Artemisinin and its derivatives are widely recognized as first-line treatments for malaria worldwide. Recent studies have demonstrated that artemisinin-based antimalarial drugs, such as artesunate, dihydroartemisinin, and artemether, not only possess excellent antimalarial properties but also exhibit antitumor, antifungal, and immunomodulatory effects. Researchers globally have synthesized artemisinin derivatives like SM735, SM905, and SM934, which offer advantages such as low toxicity, high bioavailability, and potential immunosuppressive properties. These compounds induce immunosuppression by inhibiting the activation of pathogenic T cells, suppressing B cell activation and antibody production, and enhancing the differentiation of regulatory T cells. This review summarized the mechanisms by which artemisinin and its analogs modulate excessive inflammation and immune responses in rheumatic and skeletal diseases, autoimmune inflammatory diseases, and autoimmune disorders, through pathways including TNF, Toll-like receptors, IL-6, RANKL, MAPK, PI3K/AKT/mTOR, JAK/STAT, and NRF2/GPX4. Notably, in the context of the NF-κB pathway, artemisinin not only inhibits NF-κB expression by disrupting upstream cascades and/or directly binding to NF-κB but also downregulates multiple downstream genes controlled by NF-κB, including inflammatory chemokines and their receptors.
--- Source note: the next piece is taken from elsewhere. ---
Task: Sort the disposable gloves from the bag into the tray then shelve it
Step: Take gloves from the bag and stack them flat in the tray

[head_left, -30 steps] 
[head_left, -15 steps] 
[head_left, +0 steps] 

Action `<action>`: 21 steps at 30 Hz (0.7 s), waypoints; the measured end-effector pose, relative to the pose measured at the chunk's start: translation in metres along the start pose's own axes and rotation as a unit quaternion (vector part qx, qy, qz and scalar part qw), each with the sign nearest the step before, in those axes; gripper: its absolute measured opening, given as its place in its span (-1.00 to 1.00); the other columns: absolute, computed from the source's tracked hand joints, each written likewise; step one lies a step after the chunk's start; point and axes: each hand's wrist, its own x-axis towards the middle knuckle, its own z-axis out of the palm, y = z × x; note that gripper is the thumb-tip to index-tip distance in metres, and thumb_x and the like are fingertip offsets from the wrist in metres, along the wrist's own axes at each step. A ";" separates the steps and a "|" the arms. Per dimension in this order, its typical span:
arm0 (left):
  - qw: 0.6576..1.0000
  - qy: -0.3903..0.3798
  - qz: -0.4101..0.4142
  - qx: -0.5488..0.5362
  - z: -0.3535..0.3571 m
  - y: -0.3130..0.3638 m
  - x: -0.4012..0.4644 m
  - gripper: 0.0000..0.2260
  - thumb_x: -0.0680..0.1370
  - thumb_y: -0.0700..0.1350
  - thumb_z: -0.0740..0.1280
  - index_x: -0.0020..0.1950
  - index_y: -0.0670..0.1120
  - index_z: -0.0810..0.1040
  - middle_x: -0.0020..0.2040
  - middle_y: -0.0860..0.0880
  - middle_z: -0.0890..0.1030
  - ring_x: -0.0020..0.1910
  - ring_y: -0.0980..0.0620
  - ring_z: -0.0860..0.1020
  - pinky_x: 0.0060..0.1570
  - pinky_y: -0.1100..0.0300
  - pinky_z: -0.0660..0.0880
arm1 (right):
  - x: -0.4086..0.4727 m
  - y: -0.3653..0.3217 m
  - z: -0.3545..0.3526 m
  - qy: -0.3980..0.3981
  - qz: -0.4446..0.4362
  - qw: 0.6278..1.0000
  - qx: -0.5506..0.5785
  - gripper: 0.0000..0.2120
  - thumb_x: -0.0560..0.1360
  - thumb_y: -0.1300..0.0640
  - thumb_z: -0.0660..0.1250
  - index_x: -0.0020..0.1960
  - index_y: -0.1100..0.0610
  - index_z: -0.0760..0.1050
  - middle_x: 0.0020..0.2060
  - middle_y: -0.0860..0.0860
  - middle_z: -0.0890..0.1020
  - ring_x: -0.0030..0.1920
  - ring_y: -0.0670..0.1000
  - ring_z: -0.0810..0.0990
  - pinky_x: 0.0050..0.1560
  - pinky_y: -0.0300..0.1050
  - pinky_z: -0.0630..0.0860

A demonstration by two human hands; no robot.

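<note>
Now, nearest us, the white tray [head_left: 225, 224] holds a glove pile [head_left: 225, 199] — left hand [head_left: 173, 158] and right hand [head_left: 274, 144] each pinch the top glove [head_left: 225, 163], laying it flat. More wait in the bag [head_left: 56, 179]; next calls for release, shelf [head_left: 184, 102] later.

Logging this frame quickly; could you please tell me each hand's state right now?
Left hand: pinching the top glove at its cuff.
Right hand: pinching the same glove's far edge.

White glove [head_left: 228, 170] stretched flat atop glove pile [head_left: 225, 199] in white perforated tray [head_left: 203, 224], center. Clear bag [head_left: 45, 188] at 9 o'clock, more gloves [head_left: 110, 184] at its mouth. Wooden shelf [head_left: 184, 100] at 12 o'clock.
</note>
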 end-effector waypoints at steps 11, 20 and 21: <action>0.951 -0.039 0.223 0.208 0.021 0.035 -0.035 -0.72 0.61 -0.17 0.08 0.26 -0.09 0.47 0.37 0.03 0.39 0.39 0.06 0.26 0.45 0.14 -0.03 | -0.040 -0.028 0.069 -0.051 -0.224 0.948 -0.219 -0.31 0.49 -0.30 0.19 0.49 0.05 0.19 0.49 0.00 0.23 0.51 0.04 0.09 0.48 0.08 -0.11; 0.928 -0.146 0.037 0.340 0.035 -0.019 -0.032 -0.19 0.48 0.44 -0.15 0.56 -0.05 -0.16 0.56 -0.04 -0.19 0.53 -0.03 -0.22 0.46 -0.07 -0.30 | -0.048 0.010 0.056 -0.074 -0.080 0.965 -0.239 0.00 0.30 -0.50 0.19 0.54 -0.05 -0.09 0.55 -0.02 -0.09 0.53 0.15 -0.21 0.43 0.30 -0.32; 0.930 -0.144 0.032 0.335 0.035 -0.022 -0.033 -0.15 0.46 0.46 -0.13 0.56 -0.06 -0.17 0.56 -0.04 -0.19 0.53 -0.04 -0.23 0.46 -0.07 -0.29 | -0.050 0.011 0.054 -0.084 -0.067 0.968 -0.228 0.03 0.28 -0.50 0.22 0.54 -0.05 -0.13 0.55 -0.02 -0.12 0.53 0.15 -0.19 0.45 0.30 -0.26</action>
These downstream targets regulate various immune cell functions, apoptosis, proliferation, signal transduction, and antioxidant responses, ultimately intervening in systemic autoimmune diseases and autoimmune responses in organs such as the kidneys, nervous system, skin, liver, and biliary system by modulating immune dysregulation and inflammatory responses. Ongoing multicenter randomized clinical trials are investigating the effects of these compounds on rheumatic, inflammatory, and autoimmune diseases, with the aim of translating promising preclinical data into clinical applications.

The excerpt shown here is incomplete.